#### BRIEF:
Copy the line containing "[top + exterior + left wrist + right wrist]", then all lines after it up to and including the final line of the material, exactly and without additions.

#### DATASET:
==============================

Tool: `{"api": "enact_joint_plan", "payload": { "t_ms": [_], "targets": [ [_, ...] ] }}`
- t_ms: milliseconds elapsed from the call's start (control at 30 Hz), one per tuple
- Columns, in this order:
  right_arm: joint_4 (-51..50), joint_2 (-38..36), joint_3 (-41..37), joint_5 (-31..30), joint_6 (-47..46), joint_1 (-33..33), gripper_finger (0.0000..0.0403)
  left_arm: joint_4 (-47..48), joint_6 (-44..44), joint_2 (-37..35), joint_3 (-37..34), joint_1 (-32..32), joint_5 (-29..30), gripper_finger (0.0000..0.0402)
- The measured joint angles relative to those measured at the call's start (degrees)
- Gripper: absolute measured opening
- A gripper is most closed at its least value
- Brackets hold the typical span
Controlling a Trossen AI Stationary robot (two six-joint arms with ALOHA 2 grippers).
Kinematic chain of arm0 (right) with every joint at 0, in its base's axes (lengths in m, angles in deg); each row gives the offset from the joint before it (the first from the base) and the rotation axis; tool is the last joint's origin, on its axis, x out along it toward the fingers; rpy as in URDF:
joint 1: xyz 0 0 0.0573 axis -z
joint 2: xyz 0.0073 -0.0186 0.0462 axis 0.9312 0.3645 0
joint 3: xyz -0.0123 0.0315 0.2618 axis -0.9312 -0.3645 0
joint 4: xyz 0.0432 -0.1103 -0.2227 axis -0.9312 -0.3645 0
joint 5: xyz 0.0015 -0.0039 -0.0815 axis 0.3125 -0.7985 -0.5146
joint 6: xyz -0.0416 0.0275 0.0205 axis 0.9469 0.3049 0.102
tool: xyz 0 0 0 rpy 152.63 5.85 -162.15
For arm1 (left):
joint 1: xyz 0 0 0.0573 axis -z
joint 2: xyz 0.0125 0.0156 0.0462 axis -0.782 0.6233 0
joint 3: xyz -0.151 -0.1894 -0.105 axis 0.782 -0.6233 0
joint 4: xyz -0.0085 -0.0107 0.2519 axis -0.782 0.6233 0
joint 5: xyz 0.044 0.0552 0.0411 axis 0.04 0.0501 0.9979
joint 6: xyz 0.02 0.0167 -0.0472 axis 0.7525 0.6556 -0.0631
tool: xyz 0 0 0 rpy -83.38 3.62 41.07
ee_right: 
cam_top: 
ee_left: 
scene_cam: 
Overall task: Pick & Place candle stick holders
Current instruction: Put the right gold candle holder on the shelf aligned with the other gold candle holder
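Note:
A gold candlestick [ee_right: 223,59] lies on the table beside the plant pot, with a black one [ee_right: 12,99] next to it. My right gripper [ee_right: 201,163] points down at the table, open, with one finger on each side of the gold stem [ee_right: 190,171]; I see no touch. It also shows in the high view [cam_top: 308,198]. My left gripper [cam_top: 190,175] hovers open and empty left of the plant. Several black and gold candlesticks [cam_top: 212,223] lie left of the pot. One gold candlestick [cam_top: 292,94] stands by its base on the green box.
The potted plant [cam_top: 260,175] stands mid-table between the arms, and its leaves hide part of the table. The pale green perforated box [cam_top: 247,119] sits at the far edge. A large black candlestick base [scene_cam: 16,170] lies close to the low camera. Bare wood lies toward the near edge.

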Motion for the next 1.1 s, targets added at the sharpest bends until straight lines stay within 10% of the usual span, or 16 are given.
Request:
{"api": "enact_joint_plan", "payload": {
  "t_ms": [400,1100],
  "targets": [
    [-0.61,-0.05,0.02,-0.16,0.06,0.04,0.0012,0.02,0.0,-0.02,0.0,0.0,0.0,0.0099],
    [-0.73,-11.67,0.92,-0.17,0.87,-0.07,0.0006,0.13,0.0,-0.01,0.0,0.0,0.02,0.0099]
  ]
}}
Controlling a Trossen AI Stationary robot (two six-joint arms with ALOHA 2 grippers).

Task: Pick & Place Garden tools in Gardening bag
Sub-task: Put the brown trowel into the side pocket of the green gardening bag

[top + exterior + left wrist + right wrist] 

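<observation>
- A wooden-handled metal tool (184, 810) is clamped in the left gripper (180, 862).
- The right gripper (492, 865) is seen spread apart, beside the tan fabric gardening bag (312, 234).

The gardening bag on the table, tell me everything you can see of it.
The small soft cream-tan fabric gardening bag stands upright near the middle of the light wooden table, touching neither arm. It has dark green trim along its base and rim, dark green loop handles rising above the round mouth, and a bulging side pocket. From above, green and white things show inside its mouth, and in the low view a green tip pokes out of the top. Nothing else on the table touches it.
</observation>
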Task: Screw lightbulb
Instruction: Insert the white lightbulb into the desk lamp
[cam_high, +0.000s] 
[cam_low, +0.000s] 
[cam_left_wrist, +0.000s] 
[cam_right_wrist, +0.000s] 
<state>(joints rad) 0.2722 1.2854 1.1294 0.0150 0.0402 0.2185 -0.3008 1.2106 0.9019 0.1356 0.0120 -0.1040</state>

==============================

#### RESULT FOR THIS TASK:
[top + exterior + left wrist + right wrist] 

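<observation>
- A wooden-handled metal tool (184, 810) is clamped in the left gripper (180, 862).
- The right gripper (492, 865) is seen spread apart, beside the tan fabric gardening bag (312, 234).

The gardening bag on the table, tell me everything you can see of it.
The small soft cream-tan fabric gardening bag stands upright near the middle of the light wooden table, touching neither arm. It has dark green trim along its base and rim, dark green loop handles rising above the round mouth, and a bulging side pocket. From above, green and white things show inside its mouth, and in the low view a green tip pokes out of the top. Nothing else on the table touches it.
</observation>
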Task: Screw lightbulb
Instruction: Insert the white lightbulb into the desk lamp
[cam_high, +0.000s] 
[cam_low, +0.000s] 
[cam_left_wrist, +0.000s] 
[cam_right_wrist, +0.000s] 
<state>(joints rad) 0.2722 1.2854 1.1294 0.0150 0.0402 0.2185 -0.3008 1.2106 0.9019 0.1356 0.0120 -0.1040</state>

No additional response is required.